Your first application to register your mark in the UK or EU or other territory, is treated as if you had filed it internationally because it gives you worldwide protection for six months provided you go on to apply to register in your desired countries within that timescale. So you get priority protection during those 6 months.

So, if you later decide to extend the scope of your trademark to other countries, it is possible to use your base UK or EU trademark as the first step towards registering in other countries.  You extend that application or registration to other countries, by designating your desired countries in a Madrid Protocol application if your desired countries are party to the Madrid Protocol. If the country of your choice is not party to the Madrid Protocol then it’s still possible to extend your UK application to that country, by making a direct application in those countries. A country that is not party to the Madrid system is South Africa.


The Madrid Protocol facilitates registration across multiple jurisdictions for those countries that have signed up to it. This offers ease of administration, cost savings, and flexibility. You file a single application and pay fees based on the countries in which you intend to secure protection. In one of the next blogs, I will explain which countries are a party to the system and will show you how to calculate the fees.

If you want a brand that is protected worldwide, the question is whether the name is available to register in your target markets in countries where you intend to do business.  That generally means in the country in which you are based and other countries where you will promote your goods or services.


There are two possible approaches to take when it comes to searching. Either do some searches before applying to register your mark in a particular territory, or simply take your chances and apply to register your mark in a territory and see whether the application encounters any problems. If a local trade mark blocks your registration then you might need to trade under a different brand in that country.

It is important to be strategic about extending your protection to other classes and other countries thereafter.


if you don’t protect your mark in countries in which you trade, you could find yourself in a situation similar to what happened in Plenty of Fish/Plenty More Fish.

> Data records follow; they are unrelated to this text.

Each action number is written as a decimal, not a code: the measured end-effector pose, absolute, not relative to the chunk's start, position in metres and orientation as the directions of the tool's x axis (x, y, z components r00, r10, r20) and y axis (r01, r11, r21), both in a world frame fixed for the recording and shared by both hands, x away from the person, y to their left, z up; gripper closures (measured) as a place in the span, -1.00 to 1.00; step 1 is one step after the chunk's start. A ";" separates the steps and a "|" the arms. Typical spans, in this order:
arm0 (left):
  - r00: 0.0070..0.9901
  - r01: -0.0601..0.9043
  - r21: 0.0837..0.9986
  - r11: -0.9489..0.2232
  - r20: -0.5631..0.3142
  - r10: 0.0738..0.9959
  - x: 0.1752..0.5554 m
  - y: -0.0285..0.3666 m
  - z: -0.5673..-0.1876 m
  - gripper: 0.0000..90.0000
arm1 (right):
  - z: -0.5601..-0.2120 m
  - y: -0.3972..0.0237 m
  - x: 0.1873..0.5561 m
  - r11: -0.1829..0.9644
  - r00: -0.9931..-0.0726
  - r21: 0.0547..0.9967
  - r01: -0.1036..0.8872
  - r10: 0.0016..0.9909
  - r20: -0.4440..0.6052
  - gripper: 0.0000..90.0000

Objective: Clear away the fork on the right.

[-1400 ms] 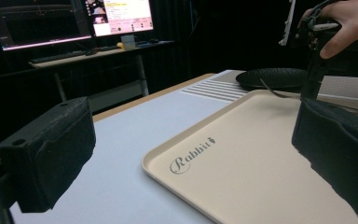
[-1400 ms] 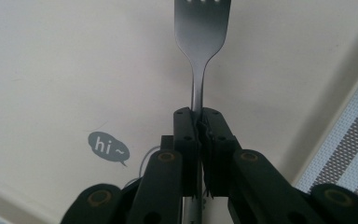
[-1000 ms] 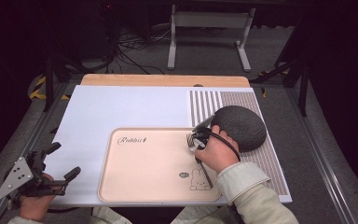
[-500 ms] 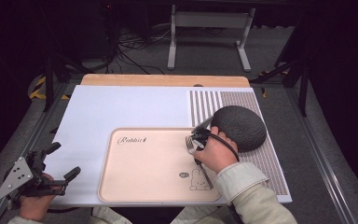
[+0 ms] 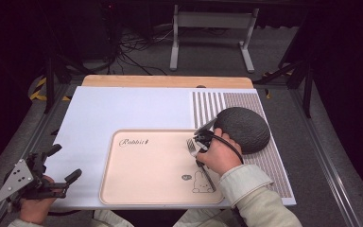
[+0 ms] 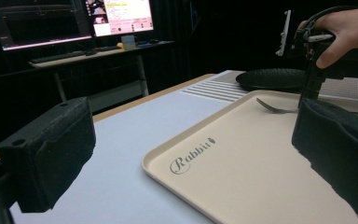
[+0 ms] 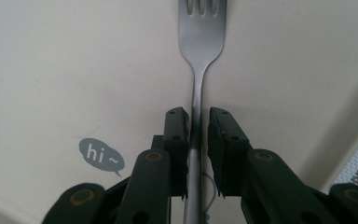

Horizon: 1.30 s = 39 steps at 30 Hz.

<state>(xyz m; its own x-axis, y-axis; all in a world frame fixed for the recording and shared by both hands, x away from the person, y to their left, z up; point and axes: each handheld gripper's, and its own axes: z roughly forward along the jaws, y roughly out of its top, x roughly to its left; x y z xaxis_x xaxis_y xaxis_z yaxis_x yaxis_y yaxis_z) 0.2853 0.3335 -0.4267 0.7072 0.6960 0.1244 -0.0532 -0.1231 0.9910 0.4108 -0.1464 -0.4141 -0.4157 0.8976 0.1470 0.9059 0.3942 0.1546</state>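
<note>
now, scene: white-topped table carrying a beige rectangular plastic tray printed with "rabbit" and a small rabbit drawing
fork: slim grey metal fork lying flat on the tray's right part, tines pointing away from the person
right gripper: black two-fingered gripper held low over the tray; its fingers straddle the fork's handle, with a thin gap on one side, so whether they clamp it cannot be told
left gripper: black gripper held off the table's near left corner, fingers spread wide and released
bowl: dark grey textured round bowl, upside down on a striped mat, just beside the tray
</note>
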 end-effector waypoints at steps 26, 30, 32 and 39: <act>0.707 -0.053 0.992 -0.113 0.118 0.697 0.285 0.334 -0.426 -0.99 | -0.397 -0.149 0.405 0.602 -0.727 0.534 0.593 0.685 0.036 -0.58; 0.707 -0.051 0.992 -0.113 0.116 0.698 0.285 0.334 -0.426 -0.99 | -0.391 -0.151 0.406 0.635 -0.786 0.577 0.514 0.618 0.021 -0.16; 0.707 -0.052 0.992 -0.113 0.117 0.697 0.285 0.334 -0.426 -0.99 | -0.388 -0.152 0.405 0.656 -0.808 0.575 0.489 0.589 0.016 0.20; 0.709 -0.051 0.992 -0.118 0.119 0.695 0.285 0.334 -0.427 -0.99 | -0.386 -0.152 0.409 0.756 -0.892 0.550 0.355 0.449 -0.042 1.00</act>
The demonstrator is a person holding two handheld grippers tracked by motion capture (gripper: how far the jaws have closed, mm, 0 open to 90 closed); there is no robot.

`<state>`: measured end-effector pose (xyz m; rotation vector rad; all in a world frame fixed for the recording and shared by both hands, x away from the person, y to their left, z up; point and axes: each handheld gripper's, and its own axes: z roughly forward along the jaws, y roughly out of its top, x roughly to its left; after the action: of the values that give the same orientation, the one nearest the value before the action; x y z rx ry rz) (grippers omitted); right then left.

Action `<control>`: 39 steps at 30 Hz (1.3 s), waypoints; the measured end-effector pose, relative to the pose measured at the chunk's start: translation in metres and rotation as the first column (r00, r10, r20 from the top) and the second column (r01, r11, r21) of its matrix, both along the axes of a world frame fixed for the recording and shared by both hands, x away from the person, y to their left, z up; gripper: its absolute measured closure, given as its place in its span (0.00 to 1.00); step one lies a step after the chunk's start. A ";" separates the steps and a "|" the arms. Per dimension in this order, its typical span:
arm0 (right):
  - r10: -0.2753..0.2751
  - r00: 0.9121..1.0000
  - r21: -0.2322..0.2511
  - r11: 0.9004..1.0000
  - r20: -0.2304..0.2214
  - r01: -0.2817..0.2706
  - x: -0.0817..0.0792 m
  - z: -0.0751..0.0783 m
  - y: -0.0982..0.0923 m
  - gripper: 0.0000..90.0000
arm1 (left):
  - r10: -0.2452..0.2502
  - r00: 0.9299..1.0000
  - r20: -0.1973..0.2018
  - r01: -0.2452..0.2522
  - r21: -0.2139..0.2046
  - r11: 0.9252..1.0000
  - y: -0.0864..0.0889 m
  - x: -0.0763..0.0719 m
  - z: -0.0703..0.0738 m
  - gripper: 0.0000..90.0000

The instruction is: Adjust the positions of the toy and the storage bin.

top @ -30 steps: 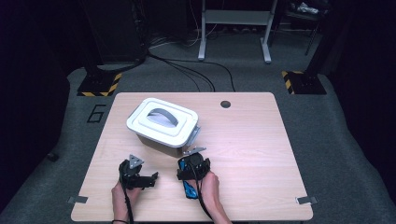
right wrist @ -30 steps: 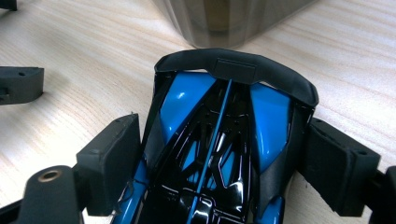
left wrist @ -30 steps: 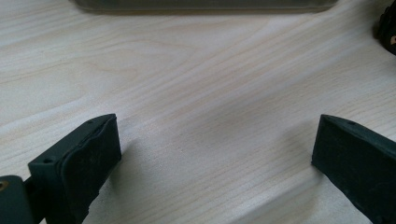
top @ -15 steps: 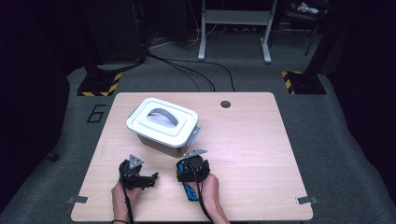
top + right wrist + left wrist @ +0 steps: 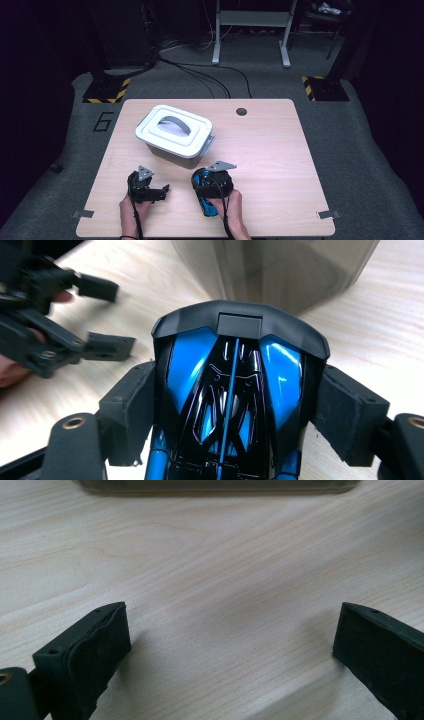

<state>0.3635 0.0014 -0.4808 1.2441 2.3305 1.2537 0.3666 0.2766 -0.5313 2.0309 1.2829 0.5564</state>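
From above, the right tool (image 5: 206,176) sat near the bench's (image 5: 260,150) front edge, clamped on a blue and black toy car (image 5: 204,200), just in front of the lidded grey box (image 5: 175,135). The left tool (image 5: 161,191) rested beside it. Along the left tool's jaws, they stood wide apart over bare wood. Along the right tool, its pads (image 5: 127,412) had just been closing and pressed the car's (image 5: 235,385) sides
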 end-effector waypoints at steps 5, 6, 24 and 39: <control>0.020 0.999 0.072 0.997 0.046 -0.023 -0.008 0.008 -0.013 0.27 | 0.001 1.000 0.002 -0.001 -0.001 1.000 0.000 0.000 0.000 0.02; 0.020 0.998 0.086 0.996 0.060 -0.025 -0.010 0.010 -0.016 0.27 | 0.001 1.000 0.000 -0.001 -0.001 1.000 0.000 0.000 0.000 0.02; -0.023 0.971 0.100 0.995 0.240 -0.001 -0.028 0.048 -0.086 0.28 | 0.001 1.000 0.000 -0.001 -0.001 1.000 0.000 0.000 0.000 0.02; -0.073 0.966 -0.009 0.997 0.250 0.077 -0.032 0.060 -0.144 0.28 | 0.000 1.000 0.000 0.000 0.000 1.000 0.000 0.000 0.000 0.02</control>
<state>0.3319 -0.1423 -0.4204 1.0872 2.0932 1.2793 0.3667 0.2766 -0.5313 2.0309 1.2829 0.5569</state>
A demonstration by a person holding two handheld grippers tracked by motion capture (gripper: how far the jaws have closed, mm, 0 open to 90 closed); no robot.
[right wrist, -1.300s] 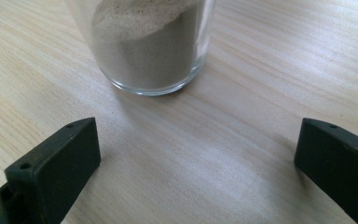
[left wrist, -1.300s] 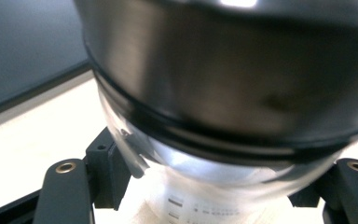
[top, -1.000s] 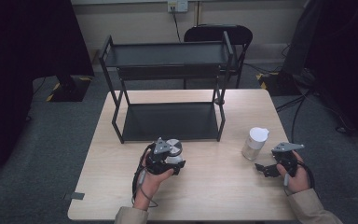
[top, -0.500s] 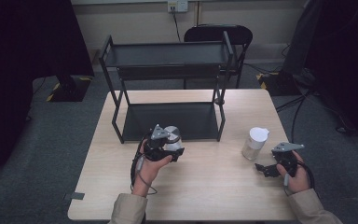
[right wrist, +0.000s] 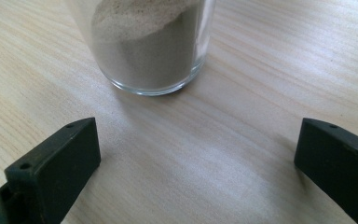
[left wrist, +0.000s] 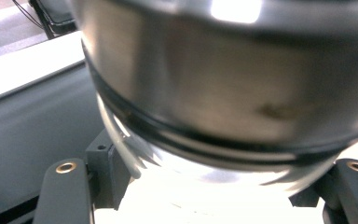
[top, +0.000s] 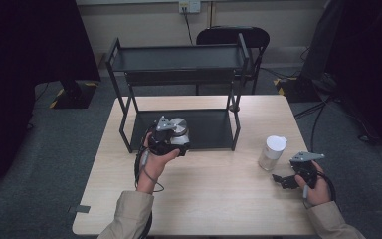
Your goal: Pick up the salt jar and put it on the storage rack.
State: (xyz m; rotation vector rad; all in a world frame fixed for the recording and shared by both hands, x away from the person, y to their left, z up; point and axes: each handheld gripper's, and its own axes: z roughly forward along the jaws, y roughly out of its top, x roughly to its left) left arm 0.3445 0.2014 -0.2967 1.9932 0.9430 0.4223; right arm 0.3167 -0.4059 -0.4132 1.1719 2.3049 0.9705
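Note:
A glass jar with a silvery metal lid (top: 178, 130) hangs above the table in front of the black rack's lower shelf (top: 206, 130). My left gripper (top: 180, 144) is shut on it. In the left gripper view the jar (left wrist: 223, 84) looms close, its glass body clamped between the two black jaws of my left gripper (left wrist: 205, 191). At the right, a glass jar of pale powder with a white lid (top: 272, 152) stands on the table. My right gripper (top: 281, 180) rests just in front of it, open. The right gripper view shows the powder jar (right wrist: 149, 51) beyond my right gripper (right wrist: 198, 158).
A black two-tier metal rack (top: 179, 59) stands at the back of the wooden table (top: 219, 209). A dark chair (top: 234, 36) sits behind the table. Cables trail on the floor at the right.
My left hand has lifted the metal-lidded jar off the table and carried it toward the rack's lower shelf. The right gripper and the powder jar have stayed where they were.

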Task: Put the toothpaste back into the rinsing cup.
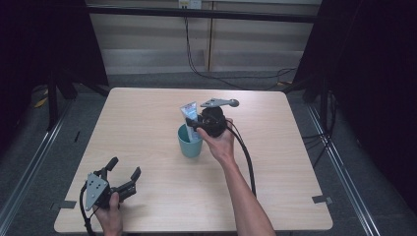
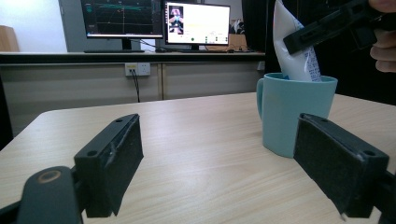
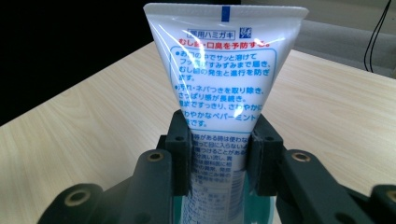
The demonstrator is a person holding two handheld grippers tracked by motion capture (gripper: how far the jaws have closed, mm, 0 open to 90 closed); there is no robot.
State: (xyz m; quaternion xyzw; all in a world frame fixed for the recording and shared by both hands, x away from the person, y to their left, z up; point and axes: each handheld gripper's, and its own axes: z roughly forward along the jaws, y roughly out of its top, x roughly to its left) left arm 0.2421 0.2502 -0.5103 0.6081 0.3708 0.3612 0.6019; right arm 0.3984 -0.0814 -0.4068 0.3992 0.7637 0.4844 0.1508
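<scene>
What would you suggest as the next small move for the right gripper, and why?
Probably open the right gripper and let go: its jaws clamp the toothpaste tube, whose lower end already sits inside the teal cup, so the cup should keep it upright.

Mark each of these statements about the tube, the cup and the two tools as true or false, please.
1. The right tool is shut on the white tube. True.
2. The tube lies flat on the table. False: its lower end is inside the teal cup, crimped end up.
3. The left tool holds the cup. False: it is open, apart from the cup, near the table's front left corner.
4. The cup has a handle. True, seen in the left gripper view.
5. The cup lies on its side. False: it is upright.
</scene>
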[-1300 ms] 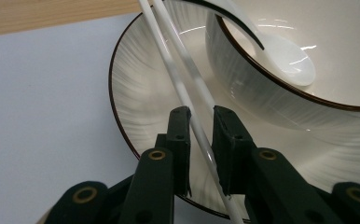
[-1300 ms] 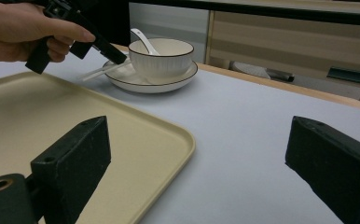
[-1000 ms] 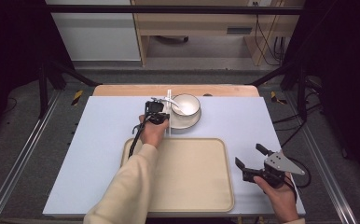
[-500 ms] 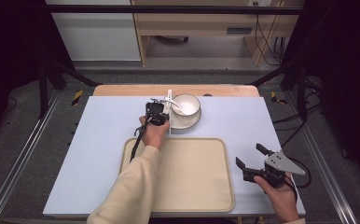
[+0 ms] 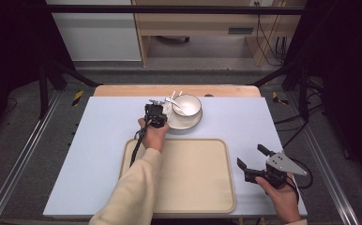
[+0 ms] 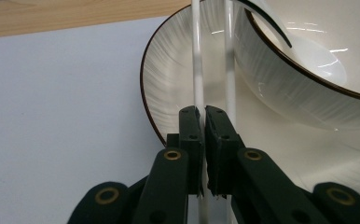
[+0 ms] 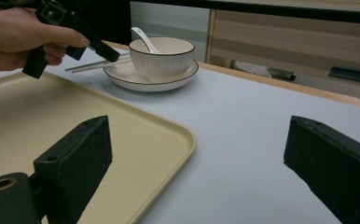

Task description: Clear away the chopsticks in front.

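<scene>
The jaws of the left gripper (image 6: 200, 116) have just been closing, and now they pinch one of the two white chopsticks (image 6: 197, 60). The other stick lies just beside the jaws, on the bowl side. Both sticks rest on the rim of the plate (image 6: 169, 88), next to the bowl (image 6: 308, 79) with the spoon (image 7: 143, 38) in it. In the left gripper view the sticks run straight ahead, in line with the jaws, so the grip is near one end and the long part points away toward the far edge of the bench (image 5: 99, 136). The left gripper (image 5: 154, 114) is right at the plate (image 5: 186, 123). The right gripper (image 5: 256, 161) is well apart from it, down by the corner of the tray (image 5: 193, 178), and its jaws are wide apart with nothing in them. I think the next move is to lift, and the second stick may stay behind since it sits outside the pinch.
</scene>
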`<action>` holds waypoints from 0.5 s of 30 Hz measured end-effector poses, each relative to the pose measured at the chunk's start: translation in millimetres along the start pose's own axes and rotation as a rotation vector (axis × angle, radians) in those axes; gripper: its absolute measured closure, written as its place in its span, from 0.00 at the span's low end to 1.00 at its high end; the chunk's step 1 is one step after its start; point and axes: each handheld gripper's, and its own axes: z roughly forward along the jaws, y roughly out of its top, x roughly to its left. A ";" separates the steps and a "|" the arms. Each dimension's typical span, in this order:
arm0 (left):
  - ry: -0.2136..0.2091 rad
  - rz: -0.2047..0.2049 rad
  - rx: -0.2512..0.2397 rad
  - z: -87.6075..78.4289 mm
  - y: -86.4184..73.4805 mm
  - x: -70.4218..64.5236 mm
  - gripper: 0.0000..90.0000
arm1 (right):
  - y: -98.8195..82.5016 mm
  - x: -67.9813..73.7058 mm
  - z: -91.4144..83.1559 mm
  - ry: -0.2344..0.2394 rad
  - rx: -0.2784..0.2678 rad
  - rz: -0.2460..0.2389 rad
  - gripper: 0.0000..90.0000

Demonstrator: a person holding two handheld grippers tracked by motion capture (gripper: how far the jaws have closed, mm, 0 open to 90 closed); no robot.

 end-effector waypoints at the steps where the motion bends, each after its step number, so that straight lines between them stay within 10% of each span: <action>1: 0.001 0.003 0.000 -0.9 0.0 0.5 0.95 | 0.0 0.0 0.0 0.001 0.000 -0.001 0.09; 15: 0.006 0.016 -0.056 -32.2 -0.3 19.9 0.95 | 0.5 2.2 0.8 0.005 0.001 0.003 0.09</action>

Plenty of Fish, a well-established online dating site objected to PlentyMoreFish setting up a rival online dating site in the UK under a similar name.  They opposed PlentyMoreFish’s UK trademark application, arguing that PlentyMoreFish was riding off its reputation by setting up the rival dating site. They lost because they couldn’t show that they had UK customers and as they hadn’t protected their brand with an EU trademark they were powerless to stop PlentyMoreFish.

That situation would never happen inside a single country like the UK. There are passing off laws and other remedies which would enable business in Plenty of Fish’s situation to stop PlentyMoreFIsh by injunction or other steps. However, online it’s possible for this sort of scenario to arise unless you are vigilant about protecting your mark in countries in which you trade.

Best to cover off your home market and the important jurisdictions in which you trade.